1. The world's first usable electricity from atomic energy happened at the Idaho National Laboratory in 1951. Tours of the Experimental Breeder Reactor 1 are from Memorial Day to Labor Day. It is a National Historic Landmark.
2. Nuclear fission in 1955 demonstrated it could power an airplane. But the laboratory abandoned the experiment at the direction of President John F. Kennedy in 1961.
3. The Advanced Test Reactor can in just weeks or months cause years to decades of neutron damage to help determine the safety of materials used in nuclear power plants.
4. Research in biomass resulted in corn stover — which are the stalks, leaves and cobs that remain in the field after harvest — powering up the 585-megawatt Boardman Coal Plant in a test burn in March.
5. Over its life, the laboratory has been home to 52 reactors, three of which produced electricity.
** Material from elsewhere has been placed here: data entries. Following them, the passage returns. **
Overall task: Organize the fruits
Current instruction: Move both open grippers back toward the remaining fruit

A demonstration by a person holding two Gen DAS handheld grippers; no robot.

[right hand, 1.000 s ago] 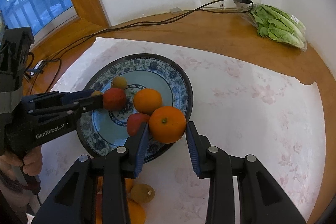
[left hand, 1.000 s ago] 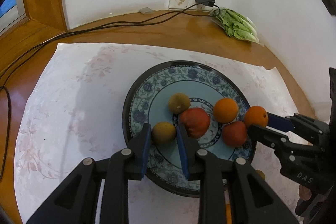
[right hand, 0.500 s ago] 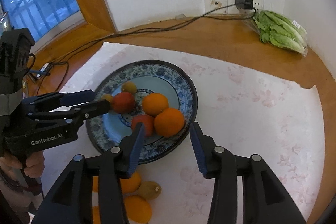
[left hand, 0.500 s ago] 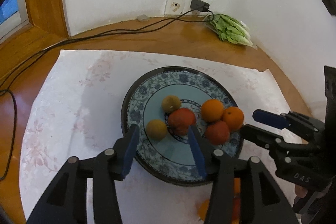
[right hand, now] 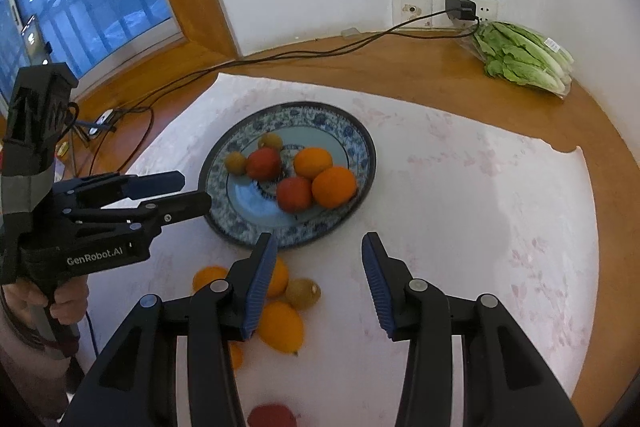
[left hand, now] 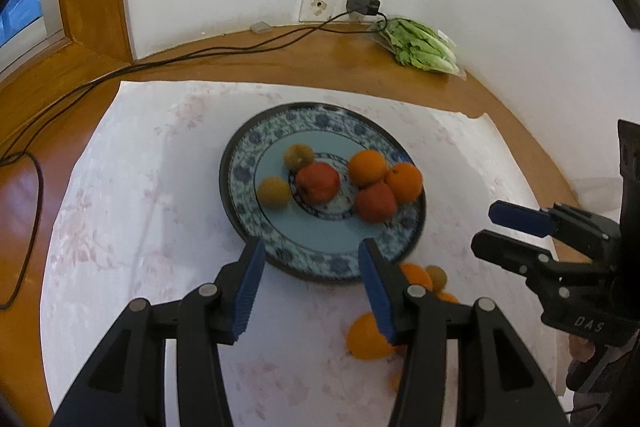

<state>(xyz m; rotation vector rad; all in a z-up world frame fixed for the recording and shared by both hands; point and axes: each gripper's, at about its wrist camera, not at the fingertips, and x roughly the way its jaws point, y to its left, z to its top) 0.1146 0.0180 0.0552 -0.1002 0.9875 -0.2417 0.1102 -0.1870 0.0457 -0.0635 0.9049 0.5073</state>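
Right wrist view: right gripper (right hand: 318, 277) and left gripper (left hand: 310, 285) spread wide, empty, just short of the plate (right hand: 362, 137).

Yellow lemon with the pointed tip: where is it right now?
In the right wrist view the yellow lemon lies on the white cloth, off the blue patterned plate, beside a brown kiwi.

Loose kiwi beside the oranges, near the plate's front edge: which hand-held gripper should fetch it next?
Right, probably. The right hand-held gripper is open with the kiwi just at its left finger; the left hand-held gripper would have to cross over.
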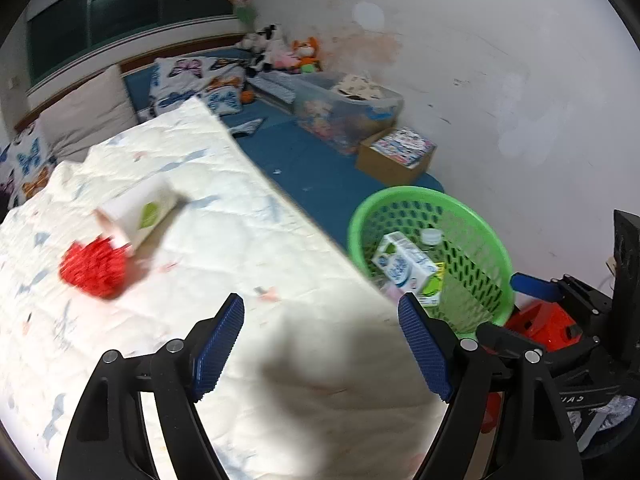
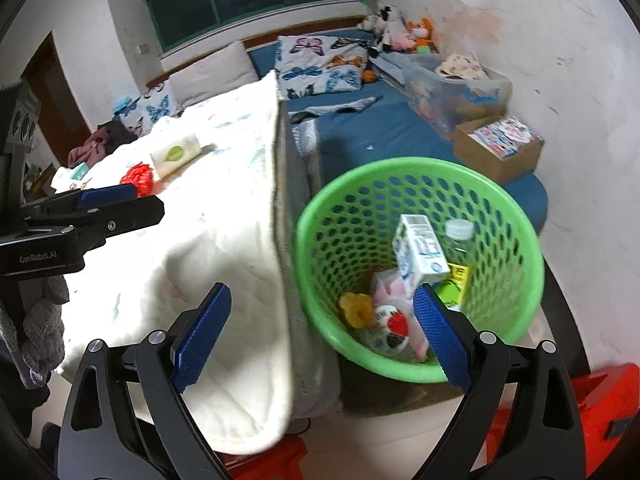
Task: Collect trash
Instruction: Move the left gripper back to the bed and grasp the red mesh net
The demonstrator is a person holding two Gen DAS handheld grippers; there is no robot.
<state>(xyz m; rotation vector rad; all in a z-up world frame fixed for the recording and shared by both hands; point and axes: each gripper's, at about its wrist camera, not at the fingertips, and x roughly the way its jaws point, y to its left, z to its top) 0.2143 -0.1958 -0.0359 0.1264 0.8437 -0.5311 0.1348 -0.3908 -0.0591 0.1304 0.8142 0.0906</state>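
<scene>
Firstly, in the left wrist view, the left gripper (image 1: 321, 352) hangs over a white quilted blanket (image 1: 224, 216) that covers the bed. Its blue ribbed pads (image 1: 220, 348) stand wide apart and nothing is between them. On the blanket, further ahead and to the left, lies a white paper box with a green leaf mark (image 1: 140, 210), and a red crinkled wrapper (image 1: 94, 266) lies against the box's near end; both are blurred. To the right, past the blanket edge, stands a round green plastic basket with holes (image 1: 472, 248). Inside it lie a white and blue milk carton (image 1: 404, 264) and a clear bottle with a white cap (image 1: 431, 237). Behind the basket, on a blue mat (image 1: 316, 164), are a brown cardboard box (image 1: 394, 156) and a clear storage bin (image 1: 344, 108).

Next, in the right wrist view, the right gripper (image 2: 322, 336) points down at the place where the blanket (image 2: 224, 248) hangs beside the green basket (image 2: 520, 280). Its fingers are also wide open and empty. The basket holds the milk carton (image 2: 420, 248), the bottle (image 2: 458, 232), a yellow crumpled piece (image 2: 356, 308) and a round lid with a red strawberry picture (image 2: 394, 324). The left gripper (image 2: 112, 204) shows from the side at the left, over the blanket. Beyond it lie the red wrapper (image 2: 140, 178) and the white box (image 2: 176, 154). A red plastic stool (image 2: 600, 408) stands at the lower right.
</scene>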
6. The site assembled and tested the power source on the Mars Curiosity rover and conducts design work on other space exploration systems involving nuclear energy.
7. The Computer Assisted Virtual Environment, or CAVE, allows researchers to don goggles and enter a 3D computer-assisted environment to immerse themselves in their own data — from the Earth's geothermal layers to the interior of a nuclear reactor.
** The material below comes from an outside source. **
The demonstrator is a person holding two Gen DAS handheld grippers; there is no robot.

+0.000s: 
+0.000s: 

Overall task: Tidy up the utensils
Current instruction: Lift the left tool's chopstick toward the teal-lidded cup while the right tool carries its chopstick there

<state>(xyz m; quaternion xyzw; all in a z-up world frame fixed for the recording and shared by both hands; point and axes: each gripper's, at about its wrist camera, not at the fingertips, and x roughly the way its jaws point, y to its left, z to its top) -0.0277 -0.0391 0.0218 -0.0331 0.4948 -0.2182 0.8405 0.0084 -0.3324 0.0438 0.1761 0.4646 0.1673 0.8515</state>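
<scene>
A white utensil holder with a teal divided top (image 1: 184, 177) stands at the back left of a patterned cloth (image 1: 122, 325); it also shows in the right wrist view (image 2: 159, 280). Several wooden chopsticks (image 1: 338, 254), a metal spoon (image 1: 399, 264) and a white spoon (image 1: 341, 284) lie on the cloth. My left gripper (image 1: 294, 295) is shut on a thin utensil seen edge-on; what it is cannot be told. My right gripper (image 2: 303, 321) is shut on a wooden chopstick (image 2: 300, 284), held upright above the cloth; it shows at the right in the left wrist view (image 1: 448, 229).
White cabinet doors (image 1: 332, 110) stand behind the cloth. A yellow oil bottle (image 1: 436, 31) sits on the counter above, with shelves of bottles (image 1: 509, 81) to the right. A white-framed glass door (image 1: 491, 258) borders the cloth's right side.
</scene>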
8. The laboratory has its own team of archaeologists who work on a variety of projects, including uncovering the remains of a pioneer who died along the Oregon Trail on what is now the laboratory's land and recovering the personal effects of men who perished in a World War II bomber crash during a training run.
9. Since 1984, the Idaho National Laboratory has been the lead manufacturer of armor packages for the U.S. Army’s Abrams main battle tank.
10. The U.S. Environmental Protection Agency and the laboratory operate an above-ground water delivery system, which in 2017 was deliberately contaminated with a microbe related to anthrax. The test was designed to determine what methods would clean the piping most effectively. The piping is ideal because it is similar to what exists across most cities today.
11. The prototype for the reactor used in the USS Nautilus, the first nuclear-powered submarine, was tested at Idaho National Laboratory. A total of four nuclear navy prototypes were built at the site and were used to train thousands of U.S. Navy members.